Kubernetes FastAPI Python

Traveloka Take Home Test (ABran)

This repository contains a simple Hello World HTTP application that can be deployed as a Docker container and run locally with Kubernetes. It fulfills the requirements stated in the task, including packaging the application in a Docker container, deploying it with Kubernetes, exposing the application on port 80, tuning the pods resource requests and limits, load testing with Locust, and providing automation scripts for setup.

Table of Contents

Prerequisites

Before running the application, please ensure you have the following software installed:

  • Python 3.9 & pip (for Locust load test)
  • Docker
  • Kubernetes (with a running cluster)
  • Helm v3
  • kubectl command-line tool

Application Setup

  1. Clone the repository and navigate to the task directory:
git clone https://github.com/hereabran/traveloka-takehome-test.git

cd traveloka-takehome-test/solutions/task1
  1. Export necessary variables:
export DIR=$(pwd)
export IMAGE_NAME=traveloka-takehome-test
export CONTAINER_PORT=8080
export TAG=v1
  1. Build the Docker image:
docker build -t "${IMAGE_NAME}:${TAG}" --build-arg PORT=$CONTAINER_PORT $DIR

Running the Application with Kubernetes

  1. Running the application and exposing the application on port 80, which maps to the application's port 8080:
helm upgrade --install \
traveloka-takehome-test charts \
--set image.repository=$IMAGE_NAME \
--set image.tag=$TAG \
--set containerPort=$CONTAINER_PORT \
--set service.port=80
  1. Running the application with NGINX Ingress Controller
helm repo add nginx-stable https://helm.nginx.com/stable
helm repo update
helm upgrade --install nginx-ingress nginx-stable/nginx-ingress --set rbac.create=true
helm upgrade --install \
traveloka-takehome-test charts \
--set image.repository=$IMAGE_NAME \
--set image.tag=$TAG \
--set containerPort=$CONTAINER_PORT \
--set service.port=$CONTAINER_PORT \
--set ingress.enabled=true \
--set ingress.className=nginx
  1. Uninstall helm release:
helm uninstall traveloka-takehome-test
helm uninstall nginx-ingress

Load Testing with Locust

  1. Install Locust via pip
pip install locust
  1. Run locust
locust -f app/tests/locustfile.py
  1. Open Locust Web UI & set user concurent
open http://localhost:8089/

Automation Scripts

Automation scripts are provided to set up the solution from scratch. The following scripts are available:

  • ./bin/build-image.sh: Builds the Docker image.
  • ./bin/run.sh: Deploys the application with Kubernetes (NGINX Ingress Controller).
  • ./bin/uninstall.sh: Uninstall Helm Release to clean up environment.

You can run these scripts to automate the setup process simply by using the bash command.

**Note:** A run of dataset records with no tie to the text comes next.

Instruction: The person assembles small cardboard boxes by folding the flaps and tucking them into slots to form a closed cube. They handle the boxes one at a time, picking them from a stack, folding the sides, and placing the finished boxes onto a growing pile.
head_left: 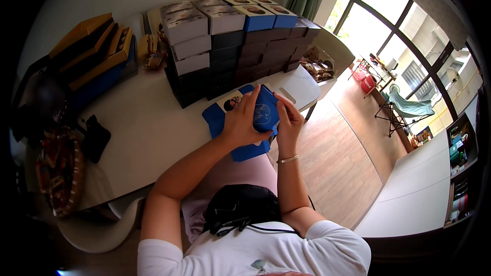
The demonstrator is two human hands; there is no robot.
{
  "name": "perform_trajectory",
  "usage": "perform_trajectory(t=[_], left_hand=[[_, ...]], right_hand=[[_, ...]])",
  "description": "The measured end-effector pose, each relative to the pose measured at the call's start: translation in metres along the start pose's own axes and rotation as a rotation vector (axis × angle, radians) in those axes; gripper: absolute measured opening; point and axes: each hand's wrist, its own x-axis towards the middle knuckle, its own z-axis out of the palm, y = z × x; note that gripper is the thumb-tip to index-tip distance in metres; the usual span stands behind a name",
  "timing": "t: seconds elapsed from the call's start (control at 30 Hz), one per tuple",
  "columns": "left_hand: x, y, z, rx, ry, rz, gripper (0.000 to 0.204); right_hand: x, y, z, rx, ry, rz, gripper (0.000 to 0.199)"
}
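A blue cardboard box, partly folded, is between my two hands over the table's right end. A pale line drawing marks its upright blue panel. My left hand grips it from the left, fingers along its upper side and thumb across its front. My right hand pinches its right edge near the top corner, with a bracelet at the wrist. A further blue flap sticks out below my left hand. To the left, a blue and cream printed part shows; whether it belongs to the same box I cannot tell.
Stacked boxes, white, dark and blue-sided, stand at the table's back. Flat yellow-brown cartons lean at left. A wicker basket and a black pouch lie nearer. Packets fill a chair beyond.
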Motion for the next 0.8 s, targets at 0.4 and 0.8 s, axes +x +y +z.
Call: perform_trajectory(t=[0.4, 0.8], left_hand=[[0.0005, -0.0017, 0.0015, 0.035, 0.081, 0.074, 0.120], [-0.0011, -0.0024, 0.0040, 0.107, 0.085, 0.139, 0.120]], right_hand=[[0.0021, 0.0067, -0.0044, -0.003, -0.054, -0.019, 0.017], [0.0039, 0.0112, -0.0006, 0.117, 0.041, 0.124, 0.013]])
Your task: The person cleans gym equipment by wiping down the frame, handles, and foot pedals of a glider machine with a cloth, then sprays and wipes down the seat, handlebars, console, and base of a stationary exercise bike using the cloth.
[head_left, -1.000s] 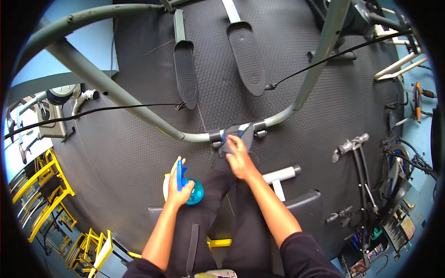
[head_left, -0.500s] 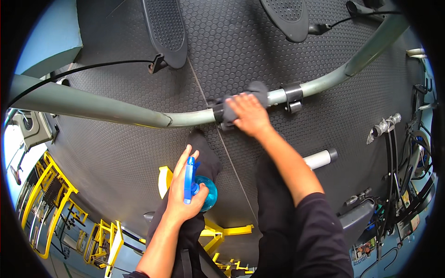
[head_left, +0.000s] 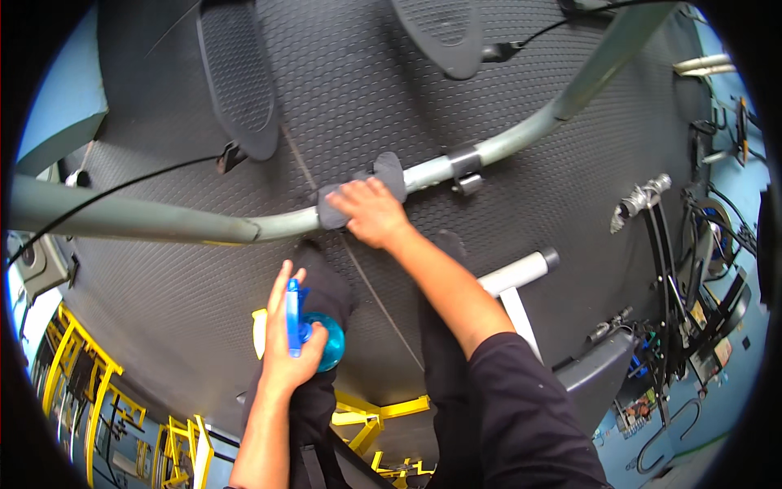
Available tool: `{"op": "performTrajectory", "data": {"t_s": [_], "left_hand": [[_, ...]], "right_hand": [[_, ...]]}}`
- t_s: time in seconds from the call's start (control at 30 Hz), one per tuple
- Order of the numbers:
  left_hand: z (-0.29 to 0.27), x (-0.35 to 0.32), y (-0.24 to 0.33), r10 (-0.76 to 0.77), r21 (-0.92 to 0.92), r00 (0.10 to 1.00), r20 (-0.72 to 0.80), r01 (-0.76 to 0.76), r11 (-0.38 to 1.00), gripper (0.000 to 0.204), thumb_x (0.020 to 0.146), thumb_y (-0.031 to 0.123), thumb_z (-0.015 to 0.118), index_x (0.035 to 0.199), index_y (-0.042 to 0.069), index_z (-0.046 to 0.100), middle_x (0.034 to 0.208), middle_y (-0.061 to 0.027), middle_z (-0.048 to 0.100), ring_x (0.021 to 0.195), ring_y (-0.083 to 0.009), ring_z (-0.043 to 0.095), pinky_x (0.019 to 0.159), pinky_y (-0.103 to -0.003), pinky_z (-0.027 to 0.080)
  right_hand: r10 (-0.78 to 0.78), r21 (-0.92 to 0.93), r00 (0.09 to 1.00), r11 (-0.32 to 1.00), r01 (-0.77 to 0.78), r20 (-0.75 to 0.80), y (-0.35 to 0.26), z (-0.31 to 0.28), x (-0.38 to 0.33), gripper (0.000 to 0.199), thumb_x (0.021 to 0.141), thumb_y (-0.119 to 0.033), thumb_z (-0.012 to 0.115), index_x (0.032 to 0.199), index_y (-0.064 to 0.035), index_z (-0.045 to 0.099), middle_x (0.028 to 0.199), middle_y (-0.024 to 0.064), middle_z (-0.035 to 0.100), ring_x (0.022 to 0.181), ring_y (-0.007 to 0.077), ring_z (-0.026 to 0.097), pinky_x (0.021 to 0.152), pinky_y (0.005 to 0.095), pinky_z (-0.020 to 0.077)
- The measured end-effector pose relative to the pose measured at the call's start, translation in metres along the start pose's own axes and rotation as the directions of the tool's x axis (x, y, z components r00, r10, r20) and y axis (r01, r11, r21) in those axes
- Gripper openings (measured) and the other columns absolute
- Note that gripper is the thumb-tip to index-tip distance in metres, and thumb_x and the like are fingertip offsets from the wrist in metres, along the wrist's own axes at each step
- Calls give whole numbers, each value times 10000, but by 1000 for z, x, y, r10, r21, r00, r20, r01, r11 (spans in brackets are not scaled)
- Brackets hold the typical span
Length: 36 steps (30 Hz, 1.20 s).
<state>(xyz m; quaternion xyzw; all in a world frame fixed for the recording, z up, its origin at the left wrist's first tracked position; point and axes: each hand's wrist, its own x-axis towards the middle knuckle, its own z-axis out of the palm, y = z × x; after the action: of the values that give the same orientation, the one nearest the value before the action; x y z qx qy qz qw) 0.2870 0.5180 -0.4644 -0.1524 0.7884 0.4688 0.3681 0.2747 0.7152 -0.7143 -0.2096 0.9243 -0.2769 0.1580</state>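
Note:
My right hand (head_left: pixel 371 213) presses a dark grey cloth (head_left: pixel 391 173) onto a grey-green metal tube (head_left: pixel 521 145) that curves across the view. The cloth lies over the tube's middle stretch, and its fold sticks up beyond my fingers. A dark clamp (head_left: pixel 466 161) with a small metal cylinder sits on the tube to the right of the cloth. Closer to me, my left hand (head_left: pixel 281 359) is closed around a spray bottle with a blue trigger head (head_left: pixel 294 318) and a translucent teal body (head_left: pixel 332 344). Its fingers partly hide the bottle's neck.
Two black foot pedals (head_left: pixel 238 81) are beyond the tube, with a black cable (head_left: pixel 122 189) running from one. A white bar with a dark end cap (head_left: pixel 521 273) lies right of my leg. Yellow frames (head_left: pixel 85 367) stand at left, and equipment parts line the right wall.
My right hand and the cloth have slid a little left along the tube, covering a dark band that showed before. The whole view has shifted. My left hand still holds the spray bottle.

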Motion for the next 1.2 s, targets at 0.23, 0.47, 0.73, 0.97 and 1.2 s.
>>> {"op": "performTrajectory", "data": {"t_s": [0.23, 0.47, 0.73, 0.97, 1.2], "left_hand": [[14, 13, -1, 201, 165, 979, -24, -195, 967, 825, 749, 27, 578, 1545, 28, 365, 1489, -227, 502, 1294, -308, 578, 1010, -329, 477], [20, 16, 16, 83, 132, 993, 88, -95, 987, 843, 732, 8, 545, 1548, 1, 336, 1560, -191, 412, 1398, -354, 462, 1145, -448, 388], [20, 23, 7, 188, 154, 981, 55, -194, 969, 713, 743, 26, 565, 1447, -34, 472, 1576, -235, 374, 1398, -362, 472, 1124, -426, 415], [26, 28, 11, 197, 191, 979, 56, -205, 960, 735, 763, 55, 599, 1476, -28, 437, 1577, -219, 387, 1314, -294, 550, 993, -351, 483], [25, 31, 17, 107, 149, 994, 31, -110, 983, 707, 747, 37, 580, 1439, -53, 468, 1576, -231, 377, 1404, -373, 459, 1141, -430, 391]], "right_hand": [[489, -323, 864, 804, -500, -120, 163, -113, -53, 526, 973, -378, 511, 1244, 66, 592, 1305, 242, 609, 1320, 387, 499, 1189, 498, 297], [286, -74, 955, 957, -281, 73, 61, -26, -37, 632, 933, -410, 555, 1469, -85, 470, 1493, 169, 486, 1421, 365, 412, 1238, 502, 216], [507, -214, 735, 738, -640, -450, 137, -70, -42, 441, 857, -353, 631, 1079, 26, 665, 1196, 165, 627, 1327, 365, 486, 1166, 582, 297], [543, 160, 825, 838, -521, -156, -48, 34, 10, 458, 912, -322, 580, 1299, -82, 627, 1391, 94, 548, 1451, 362, 319, 1199, 630, 179], [-72, -222, 993, 974, 51, -89, 16, 40, -30, 762, 881, -330, 638, 1574, -349, 323, 1623, 20, 360, 1540, 253, 224, 1250, 487, 112]]}}
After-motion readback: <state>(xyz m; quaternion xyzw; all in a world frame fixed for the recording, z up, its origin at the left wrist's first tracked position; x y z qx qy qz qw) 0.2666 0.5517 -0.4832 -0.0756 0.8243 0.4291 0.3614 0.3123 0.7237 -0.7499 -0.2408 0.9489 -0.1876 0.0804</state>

Rationale, Assumptions, Limitations, and Potential Improvements

Rationale:

  • The project aims to showcase a simple Hello World HTTP application that can be deployed using Docker and Kubernetes. It demonstrates the process of containerizing an application, deploying it with Kubernetes, and performing load testing with Locust.
  • Docker allows for packaging the application and its dependencies into a single container, ensuring consistency and portability across different environments.
  • Kubernetes provides an orchestration platform to deploy, manage, and scale the application containers effectively.
  • Load testing with Locust helps evaluate the application's performance and determine its scalability under different user loads.

Assumptions:

  • It is assumed that the user has a basic understanding of Docker, Kubernetes, and Helm. Knowledge of Python, pip, and Locust is also required for load testing.
  • The user already has a Kubernetes cluster set up and has the necessary permissions to deploy applications and resources within the cluster.
  • The user is running the setup on a Unix-like operating system (e.g., Linux, macOS) with bash available.

Limitations:

  • The provided application is a simple Hello World HTTP application and does not represent a real-world production application with complex functionality.
  • The Docker image build assumes a specific Python version (3.9) and may not be compatible with other versions without modification.
  • The deployment and load testing processes described in the repository are simplified and may not cover all aspects of a production-ready setup, such as security configurations, monitoring, and logging.
  • The provided automation scripts are basic and may not handle all possible edge cases or error scenarios.

Potential Improvements:

  • Expand the application to include more complex functionality to better reflect a real-world use case.
  • Add unit tests and integration tests to ensure the application's reliability and functionality.
  • Include configuration options for different database backends or external services that the application may require.
  • Implement logging and monitoring solutions to gain insights into the application's behavior and performance in production.
  • Enhance the automation scripts to handle different deployment environments and provide more flexibility in configuration.
  • Utilize a CI/CD pipeline to automate the build, deployment, and testing processes for increased efficiency and consistency.
  • Implement rolling updates and zero-downtime deployments to ensure continuous availability of the application during updates.
  • Integrate with a centralized error tracking system to receive notifications and insights into application errors and exceptions.